Unfortunately, the existing numerical studies on the rib design optimization have been carried out with two assumptions: (i) equal ASRcontact for the anode-interconnect and cathode-interconnect interfaces and (ii) equal width of the optimal anode and cathode rib widths. However, as demonstrated experimentally by Kornely et al.  and Dey et al. , ASRcontact for the anode-interconnect and cathode-interconnect interfaces can be very different. Therefore, the optimal anode rib width isn't equivalent to the optimal cathode rib width as the optimal rib width depends on ASRcontact [19,21]. Even if ASRcontact for the anode-interconnect and cathode-interconnect interfaces are equal, the optimal rib widths for anode and cathode should be different.

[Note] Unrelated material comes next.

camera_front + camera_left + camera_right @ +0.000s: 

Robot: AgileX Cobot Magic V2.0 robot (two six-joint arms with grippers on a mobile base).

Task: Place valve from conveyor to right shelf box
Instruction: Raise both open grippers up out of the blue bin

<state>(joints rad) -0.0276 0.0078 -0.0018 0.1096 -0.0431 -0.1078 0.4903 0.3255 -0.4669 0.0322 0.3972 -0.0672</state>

Previous studies have already shown very different effects of the cathode and anode ribs on the mass transport in the electrodes. For anode-supported SOFC, the anode gas transport was only mildly affected by the anode rib, which is benefit from thick anode, while an oxygen depletion zone of 0.46 mm was found with a cathode rib width of only 0.8 mm due to thin cathode thickness limiting the oxygen diffusion to the area under rib . On the contrary, for cathode-supported SOFCs, the anode rib has an important influence on the anode gas transport; the minimum hydrogen concentration under anode rib is only about one third of that under anode channel . The existing experimental and theoretical findings indicate clearly that the optimal design of the stack cell should use different widths for the anode and the cathode ribs.

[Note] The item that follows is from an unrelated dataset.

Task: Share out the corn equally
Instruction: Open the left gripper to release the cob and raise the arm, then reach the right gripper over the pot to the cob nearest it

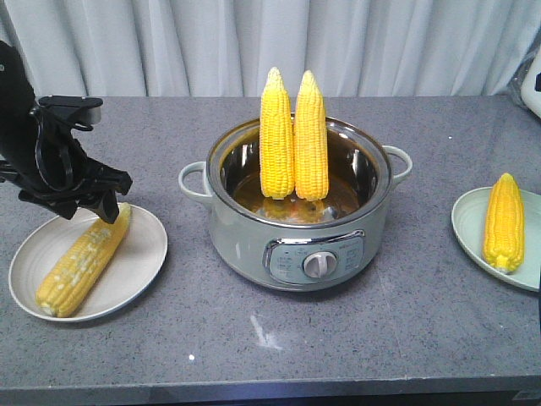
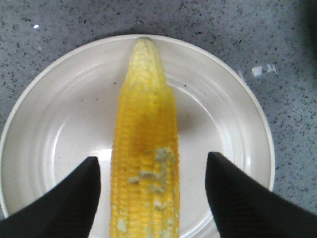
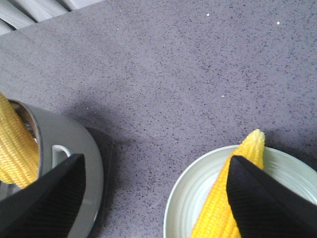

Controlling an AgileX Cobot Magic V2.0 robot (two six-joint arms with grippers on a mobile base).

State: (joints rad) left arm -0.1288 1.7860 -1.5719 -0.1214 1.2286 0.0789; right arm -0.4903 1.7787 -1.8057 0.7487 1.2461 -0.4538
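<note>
Two cobs of corn stand upright side by side in a grey-green electric pot at the table's middle. One cob lies on a cream plate at the left. My left gripper hovers open just above that cob's near end; in the left wrist view the cob runs between its fingers with gaps on both sides. Another cob rests on a pale green plate at the right. My right gripper is open above the table between pot and plate.
The grey speckled tabletop ends at a front edge close to the camera. White curtains hang behind the table. A white object shows at the far right edge.
</note>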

We have developed a comprehensive two dimensional model for an anode-supported SOFC with hydrogen as fuel and optimized the anode and cathode rib widths without the above two assumptions . The numerical results show that the output current density depends strongly on the rib widths and the optimal rib widths for the anode and the cathode are quite different. Moreover, the optimal widths for both the anode and cathode ribs are found to be only sensitive to the contact resistance and the pitch width. Finally, the formulae for optimal rib width are given. However, these formulae are only valid for an anode-supported SOFC. The effects of the cathode and anode ribs on the mass transport for cathode-supported SOFC are different to that for anode-supported SOFC, which are demonstrated by references [19,22].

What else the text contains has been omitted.